To increase transparency, PeerJ operates a system of 'optional signed reviews and history'. This takes two forms: (1) peer reviewers are encouraged, but not required, to provide their names (if they do so, then their profile page records the articles they have reviewed), and (2) authors are given the option of reproducing their entire peer review history alongside their published article (in which case the complete peer review process is provided, including revisions, rebuttal letters and editor decision letters).
Thanks for attending to those last couple of comments so quickly. The manuscript is now ready for publication.
Thank you for your thoughtful and considered response to all the reviewer comments. I am completely in agreement with you that the interpretation of the sensitivity analysis by one of the reviewers was erroneous, and I am of the opinion that the way in which this part of the analysis was conducted was valid and adds value to the overall study. Similarly, your explanation of why static optimisation would not be useful or appropriate is very thorough. As such, I haven't sent the manuscript back out to reviewers but I do just have a couple of very minor corrections to request before the manuscript is ready for publication.

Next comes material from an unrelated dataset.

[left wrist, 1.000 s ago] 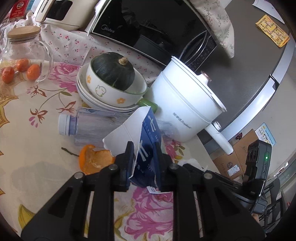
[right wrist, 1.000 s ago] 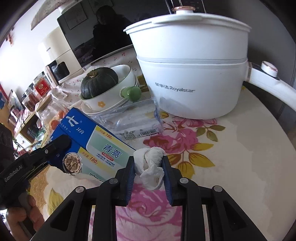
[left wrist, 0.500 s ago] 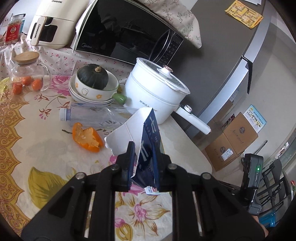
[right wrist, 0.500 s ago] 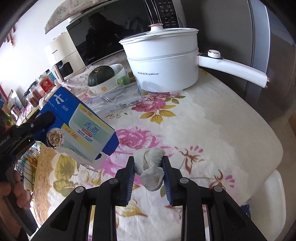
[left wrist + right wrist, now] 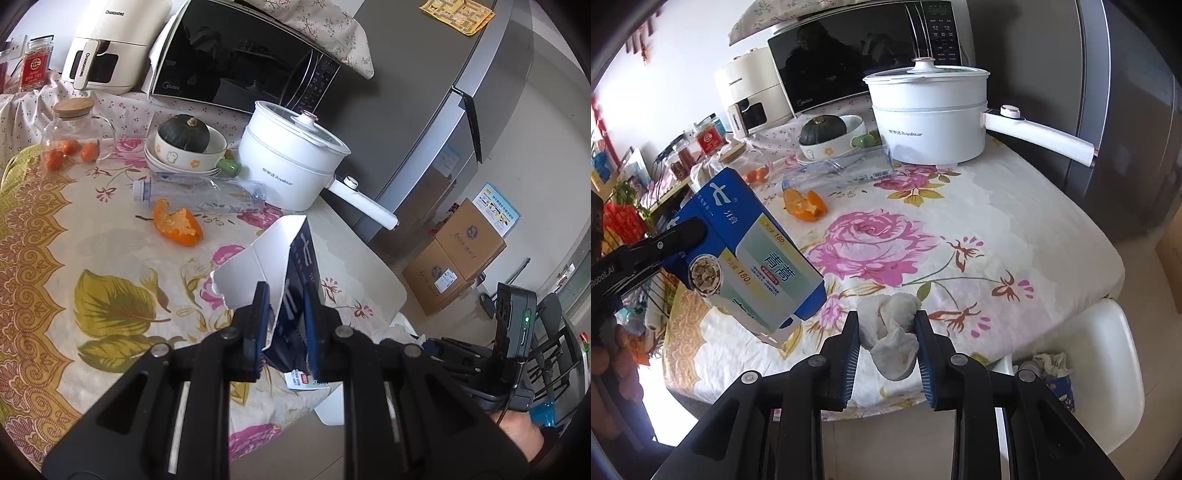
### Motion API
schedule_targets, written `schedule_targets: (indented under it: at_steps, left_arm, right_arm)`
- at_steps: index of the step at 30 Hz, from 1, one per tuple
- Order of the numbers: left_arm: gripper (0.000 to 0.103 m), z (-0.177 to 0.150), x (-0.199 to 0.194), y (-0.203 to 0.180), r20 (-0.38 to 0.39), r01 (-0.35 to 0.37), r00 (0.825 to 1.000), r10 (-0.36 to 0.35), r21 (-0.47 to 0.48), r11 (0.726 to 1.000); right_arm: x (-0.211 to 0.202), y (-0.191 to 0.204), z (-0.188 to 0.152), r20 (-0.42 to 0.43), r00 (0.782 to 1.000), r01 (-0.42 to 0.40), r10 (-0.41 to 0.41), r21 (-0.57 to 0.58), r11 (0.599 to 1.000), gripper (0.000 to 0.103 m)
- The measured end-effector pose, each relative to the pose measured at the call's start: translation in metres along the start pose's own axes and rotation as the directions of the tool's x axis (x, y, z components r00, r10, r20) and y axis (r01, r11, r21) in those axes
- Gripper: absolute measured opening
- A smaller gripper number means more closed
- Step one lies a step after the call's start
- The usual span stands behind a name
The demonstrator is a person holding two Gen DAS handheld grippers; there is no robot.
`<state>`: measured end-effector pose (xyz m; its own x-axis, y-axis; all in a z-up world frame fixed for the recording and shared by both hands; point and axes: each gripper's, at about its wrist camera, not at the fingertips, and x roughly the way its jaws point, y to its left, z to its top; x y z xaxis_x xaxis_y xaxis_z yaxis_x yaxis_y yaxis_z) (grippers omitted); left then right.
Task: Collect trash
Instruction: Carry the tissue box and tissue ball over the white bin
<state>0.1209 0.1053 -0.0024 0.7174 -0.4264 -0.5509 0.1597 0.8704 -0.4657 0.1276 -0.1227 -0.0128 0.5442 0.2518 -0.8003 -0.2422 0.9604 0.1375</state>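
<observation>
My left gripper [image 5: 284, 325] is shut on a flattened blue and white carton [image 5: 295, 295], held above the near edge of the floral table [image 5: 110, 236]. The same carton [image 5: 757, 254] shows at the left of the right wrist view, with the left gripper's finger [image 5: 679, 232] clamped on it. My right gripper [image 5: 886, 328] is shut on a crumpled white tissue [image 5: 892, 332] over the table's front edge. An orange peel [image 5: 177, 227] and an empty clear plastic bottle [image 5: 199, 194] lie on the tablecloth.
A white electric pot [image 5: 291, 166] with a long handle, stacked bowls holding a green squash [image 5: 184, 138], a glass jar [image 5: 70, 136], a microwave [image 5: 243, 62] and an air fryer [image 5: 107, 48] stand at the back. A white chair [image 5: 1100, 369], a tissue-filled bin [image 5: 1052, 373] and cardboard boxes [image 5: 454, 254] sit beside the table.
Both grippers have pulled back and up from the table's middle toward its front edge, carrying the carton and the tissue. The pot and bowls now look farther away.
</observation>
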Motion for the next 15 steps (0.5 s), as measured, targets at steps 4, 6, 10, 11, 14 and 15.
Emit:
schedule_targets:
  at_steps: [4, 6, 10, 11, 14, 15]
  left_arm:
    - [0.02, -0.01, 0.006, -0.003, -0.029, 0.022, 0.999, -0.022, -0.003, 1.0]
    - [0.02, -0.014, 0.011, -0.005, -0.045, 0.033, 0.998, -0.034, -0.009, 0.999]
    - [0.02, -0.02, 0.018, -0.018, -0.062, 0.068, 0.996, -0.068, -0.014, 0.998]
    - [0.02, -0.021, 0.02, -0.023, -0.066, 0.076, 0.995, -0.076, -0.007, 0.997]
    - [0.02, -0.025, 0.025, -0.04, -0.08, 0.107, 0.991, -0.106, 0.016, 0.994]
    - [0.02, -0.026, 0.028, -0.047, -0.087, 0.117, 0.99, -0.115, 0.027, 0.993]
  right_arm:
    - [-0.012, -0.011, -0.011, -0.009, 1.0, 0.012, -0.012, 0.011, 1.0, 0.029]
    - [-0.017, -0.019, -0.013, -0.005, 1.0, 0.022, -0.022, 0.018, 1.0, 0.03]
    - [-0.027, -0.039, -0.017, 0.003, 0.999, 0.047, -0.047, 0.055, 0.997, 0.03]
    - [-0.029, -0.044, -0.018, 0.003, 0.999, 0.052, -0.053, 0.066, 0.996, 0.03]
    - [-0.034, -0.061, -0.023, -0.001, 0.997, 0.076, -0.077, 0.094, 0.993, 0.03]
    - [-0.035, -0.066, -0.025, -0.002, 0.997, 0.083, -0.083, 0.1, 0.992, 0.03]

1. The Supplementary Table should be cited somewhere in the text of the article.
2. Can add some information to the methods about how many retroreflective markers you used and where they were placed - perhaps a table in the supplementary info would be most appropriate for this.
3. Raw data. It is the ethos of PeerJ that as much data from an analysis as possible be made freely available. I take your point that the raw marker co-ordinates and ground reaction forces would be a vast quantity of data. However, it would be great if the data from some of the earlier stages of processing could be made available. I leave it to you to decide what data would be the most useful. Alternatively, despite the large file sizes, it may be quicker for you to simply upload the raw data files to a repository (Dryad and Figshare are both good choices - I have used them for large FEA datasets). Whatever you decide, please make sure the location of the data is noted in the manuscript.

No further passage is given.